Australia’s gender pay gap is nearing $1 billion per week: Report

gender pay gap

More action needs to be taken to address the gender pay gap in Australia as a new report reveals the gap is nearing almost $1 billion per week or $51.8 billion per year.

Released today by KPMG, Diversity Council Australia (DCA) and the Workplace Gender Equality Agency (WGEA), the She’s Price(d)less report is the only analysis of its kind in Australia that evaluates the contributing drivers of the gender pay gap to explain its existence and what needs to be most addressed to close the gap.

Based on WGEA’s workplace survey, data published by the Australian Bureau of Statistics (ABS), and the results of the Household Income and Labour Dynamics in Australia (HILDA) survey, the report explores how the gender pay gap affects five key industries– Healthcare and Social Assistance, Education and Training, Retail Trade, Manufacturing and Accommodation and Food Services. 

“Since our last report in 2019, the gender pay gap has remained stubbornly unchanged despite action across the public and private sector to tackle gender inequality,” says KPMG Chairman, Alison Kitchen.

“We must collectively increase our efforts to build a better and fairer Australia.” 

Findings show that the gender pay gap remains prevalent regardless of labour force size, gender composition or average rate of pay. Women in feminised industries also face particular barriers to achieving wage parity, with gender pay gaps above the national average and underrepresentation in promotions and key management positions. 

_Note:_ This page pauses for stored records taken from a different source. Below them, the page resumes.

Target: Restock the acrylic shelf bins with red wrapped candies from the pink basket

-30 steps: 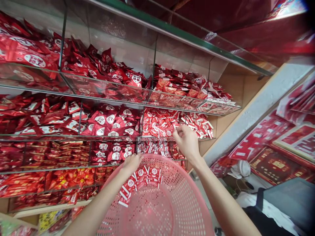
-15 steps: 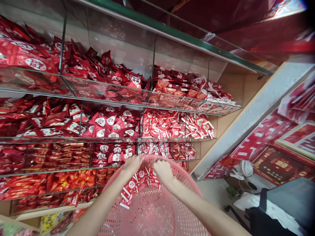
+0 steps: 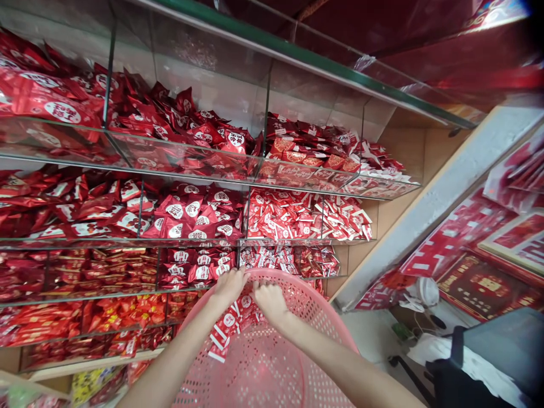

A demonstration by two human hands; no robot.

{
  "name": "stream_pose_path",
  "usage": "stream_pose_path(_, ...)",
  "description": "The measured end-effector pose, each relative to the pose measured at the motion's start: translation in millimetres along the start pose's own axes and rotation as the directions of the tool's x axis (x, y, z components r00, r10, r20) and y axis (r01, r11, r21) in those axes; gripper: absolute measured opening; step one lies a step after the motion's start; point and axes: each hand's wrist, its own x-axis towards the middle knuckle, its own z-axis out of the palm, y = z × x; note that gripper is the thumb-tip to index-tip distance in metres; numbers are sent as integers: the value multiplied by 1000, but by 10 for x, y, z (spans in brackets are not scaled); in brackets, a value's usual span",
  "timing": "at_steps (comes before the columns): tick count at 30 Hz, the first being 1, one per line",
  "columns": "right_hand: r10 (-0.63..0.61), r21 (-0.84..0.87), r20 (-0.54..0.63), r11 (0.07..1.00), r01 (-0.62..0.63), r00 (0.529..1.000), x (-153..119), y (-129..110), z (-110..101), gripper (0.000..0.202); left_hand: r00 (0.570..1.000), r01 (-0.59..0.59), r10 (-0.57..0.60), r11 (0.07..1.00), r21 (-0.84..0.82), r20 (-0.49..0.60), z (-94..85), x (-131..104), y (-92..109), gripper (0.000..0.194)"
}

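A pink perforated plastic basket (image 3: 327, 323) fills the lower middle, tilted towards the shelves. My left hand (image 3: 230, 285) is closed on its far rim. Inside the basket, just below the rim, my right hand (image 3: 268, 300) is closed over several small red-and-white packets (image 3: 227, 323); what its fingers hold, if anything, is hidden. The packets lie against the far inner wall of the basket, and the basket bottom shows pink and pierced.
Glass-fronted shelves (image 3: 191, 242) full of red packets span the left and centre. A white-grey post (image 3: 450, 187) slopes at the right, beside red decorations (image 3: 488, 283). A black chair-like object (image 3: 446, 374) stands lower right.
My right hand has moved a little left inside the basket, over the packets. My left hand stays at the rim, and the view has shifted very slightly.
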Motion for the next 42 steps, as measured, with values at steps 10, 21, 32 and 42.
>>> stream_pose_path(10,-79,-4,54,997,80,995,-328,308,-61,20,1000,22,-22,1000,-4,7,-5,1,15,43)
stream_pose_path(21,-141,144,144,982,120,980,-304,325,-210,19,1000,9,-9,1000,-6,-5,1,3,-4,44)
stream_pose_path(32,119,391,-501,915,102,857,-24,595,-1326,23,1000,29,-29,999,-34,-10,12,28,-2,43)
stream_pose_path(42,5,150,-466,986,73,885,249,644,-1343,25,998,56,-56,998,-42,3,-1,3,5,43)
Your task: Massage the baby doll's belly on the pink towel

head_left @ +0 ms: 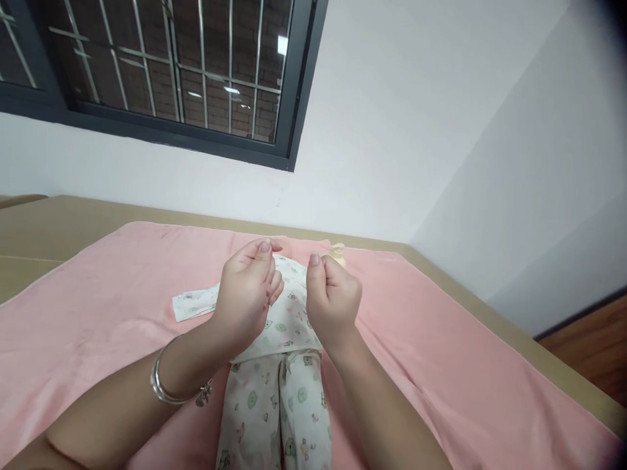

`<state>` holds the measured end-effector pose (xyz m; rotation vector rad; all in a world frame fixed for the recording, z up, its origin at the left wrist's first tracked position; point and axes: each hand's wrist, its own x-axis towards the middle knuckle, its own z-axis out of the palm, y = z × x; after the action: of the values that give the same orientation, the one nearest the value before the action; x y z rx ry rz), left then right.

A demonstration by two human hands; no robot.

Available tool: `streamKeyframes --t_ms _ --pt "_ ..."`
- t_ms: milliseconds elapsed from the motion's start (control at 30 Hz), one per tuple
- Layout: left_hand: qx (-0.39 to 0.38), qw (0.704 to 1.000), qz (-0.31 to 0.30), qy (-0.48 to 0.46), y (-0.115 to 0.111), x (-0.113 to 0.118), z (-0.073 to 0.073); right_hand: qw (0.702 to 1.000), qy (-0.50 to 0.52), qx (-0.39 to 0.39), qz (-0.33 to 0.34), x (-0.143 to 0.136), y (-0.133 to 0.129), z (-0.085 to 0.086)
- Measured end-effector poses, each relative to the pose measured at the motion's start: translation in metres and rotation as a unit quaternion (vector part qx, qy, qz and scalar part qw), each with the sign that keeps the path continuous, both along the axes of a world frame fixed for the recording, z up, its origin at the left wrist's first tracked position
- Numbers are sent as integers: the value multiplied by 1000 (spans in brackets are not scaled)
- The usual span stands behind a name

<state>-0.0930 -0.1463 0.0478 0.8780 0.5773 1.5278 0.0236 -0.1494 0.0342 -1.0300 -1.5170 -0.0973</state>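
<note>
Both hands are curled into fists with thumbs uppermost, and no object shows in either; what the folded fingers might hide I cannot tell. The left hand [247, 284] and right hand [336, 294] are raised over the printed long-sleeved top [287, 336], apart from each other. A silver bangle [157, 378] with charms circles the left wrist. One sleeve [193, 305] stretches left from the top; matching trousers [252, 405] lie at its hem, on its near side. The garments look light, limp and soft, unlikely to slip or break; the shoulder seams, cuffs or hem would give the surest hold. Whether anything fills them is unclear. Under the top spreads a pink blanket [122, 294]; beyond its far end peeks a pale yellow piece [337, 251], mostly hidden. Farther beyond the top stands a barred window [171, 65].
</note>
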Motion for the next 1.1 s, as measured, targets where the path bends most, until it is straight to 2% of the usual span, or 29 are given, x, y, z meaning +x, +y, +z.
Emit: streamKeyframes --t_ms 67,133,233,333,400,467,567,667,767,833,967,1100 --pt "-33 999 -29 7 11 -1 -5 999 -25 18 -39 5 14 -9" --pt "-112 992 -55 13 26 -2 -12 993 -76 11 -93 10 28 -16" --pt "-274 958 -86 -5 51 -7 -25 970 -164 -89 -153 15 45 -23" --pt "-341 933 -107 -32 70 -11 -38 944 -213 -193 -161 16 53 -26" --pt "-325 940 -102 -22 75 -13 -42 934 -236 -228 -140 15 55 -28" --pt "-290 955 -71 2 77 -15 -44 927 -261 -243 -114 14 56 -30" --pt "-229 972 11 45 81 -17 -45 917 -302 -251 -69 11 57 -34" --pt "-157 974 90 133 90 -16 -53 913 -328 -244 3 7 59 -39" --pt "-59 961 142 232 103 -10 -69 900 -361 -232 78 4 62 -48" --pt "-13 950 155 269 110 -6 -82 890 -379 -231 102 3 67 -57" --pt "12 936 157 316 118 1 -107 887 -366 -268 88 11 81 -75" --pt "78 889 174 416 120 3 -126 889 -326 -319 45 18 92 -83"
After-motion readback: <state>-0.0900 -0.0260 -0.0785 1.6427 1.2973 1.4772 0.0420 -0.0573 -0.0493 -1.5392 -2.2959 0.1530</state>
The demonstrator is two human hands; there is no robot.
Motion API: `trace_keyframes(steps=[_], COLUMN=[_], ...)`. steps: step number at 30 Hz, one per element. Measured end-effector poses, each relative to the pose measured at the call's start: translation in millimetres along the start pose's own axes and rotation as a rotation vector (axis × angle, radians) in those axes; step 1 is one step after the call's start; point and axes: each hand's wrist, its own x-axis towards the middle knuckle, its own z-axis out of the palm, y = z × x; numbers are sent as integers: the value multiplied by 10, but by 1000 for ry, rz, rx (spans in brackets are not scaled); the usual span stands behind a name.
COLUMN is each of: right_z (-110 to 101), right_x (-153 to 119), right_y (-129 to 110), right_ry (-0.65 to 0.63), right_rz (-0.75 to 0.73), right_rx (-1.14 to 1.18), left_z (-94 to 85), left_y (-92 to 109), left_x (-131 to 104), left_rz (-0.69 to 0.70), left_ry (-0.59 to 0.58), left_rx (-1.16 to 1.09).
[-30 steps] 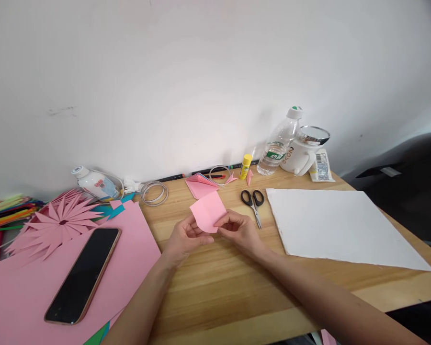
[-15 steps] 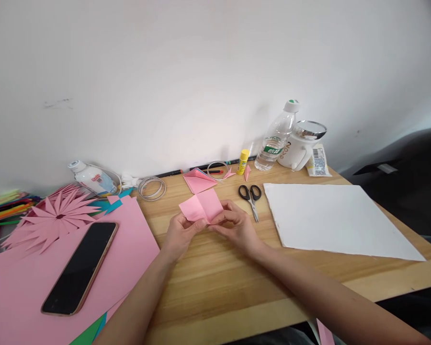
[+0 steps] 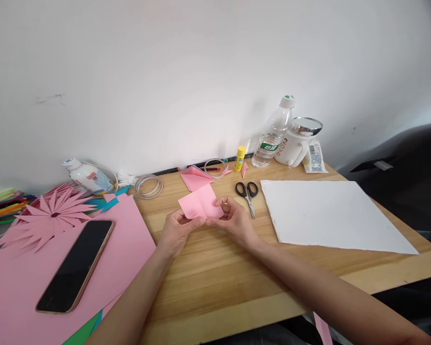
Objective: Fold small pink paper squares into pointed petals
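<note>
A small pink sheet of paper (image 3: 200,203) with a crease down its middle is held up between my two hands, above the wooden table. My left hand (image 3: 177,228) pinches its lower left edge, thumb on the front. My right hand (image 3: 236,218) grips the lower right corner between thumb and fingers. Just behind the sheet lies a stack of folded pink papers (image 3: 196,181). Black-handled scissors (image 3: 247,195) rest to the right of my right hand. A yellow glue stick (image 3: 240,159) stands farther back, beside a small folded pink piece (image 3: 244,170).
On the left, a phone (image 3: 75,268) lies on large pink sheets (image 3: 129,239), near a pink paper pinwheel shape (image 3: 53,211) and a tipped white bottle (image 3: 88,177). A white board (image 3: 334,215) covers the right. A water bottle (image 3: 273,136) and mug (image 3: 296,143) stand by the wall.
The pink sheet has opened out flatter, and my right fingers have shifted on its right side. The whole view has moved slightly.
</note>
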Motion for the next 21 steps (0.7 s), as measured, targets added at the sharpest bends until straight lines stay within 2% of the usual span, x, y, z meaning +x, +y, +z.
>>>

Most notably, gender discrimination remains the leading driver of the pay gap, contributing 36% of the $2.56 hourly pay gap. Other key pay gap drivers are caring for family and workforce participation (33%) and the type of job and industry sector of employment (24%). 

Revealed in the report are points of opportunity for industries, the government and the community to take action in each of these areas to close the gender pay gap. Some examples include increasing pay transparency, addressing wage inequality in feminised industries and increasing availability of childcare and flexible work options. 

Mary Wooldridge, Director of WGEA adds: “Actions employers can take today include undertaking gender pay gap audits and actioning findings, increasing the share of women in leadership positions, and enhancing availability and uptake of parental leave and flexible work by men and women.”

The report also reveals that the glass ceiling remains intact for many women looking to receive equal pay in more senior positions. Women at the start of their career experience a pay gap of 6% but as they progress through their careers to top management levels, the pay gap increases to a high of 18%.

It’s not as if closing the gender pay gap wouldn’t come with benefits for the entire Australian economy either– the report shows that taking the necessary steps to close the gap could generate a potential $898 million per week in national earnings.

“To act with purpose in addressing the gender pay gap now would not only invest in our nation’s future economic prosperity but also help overcome the tough economic conditions we face,” says DCA CEO, Lisa Annese.

“Action now is particularly important for low paying industries where women comprise the workforce majority, such as healthcare and education, which we rely on in our daily lives.” 

The She’s Price(d)less report shows that taking greater action to address the gender pay gap is both a collective obligation and an investment in Australia’s economic future.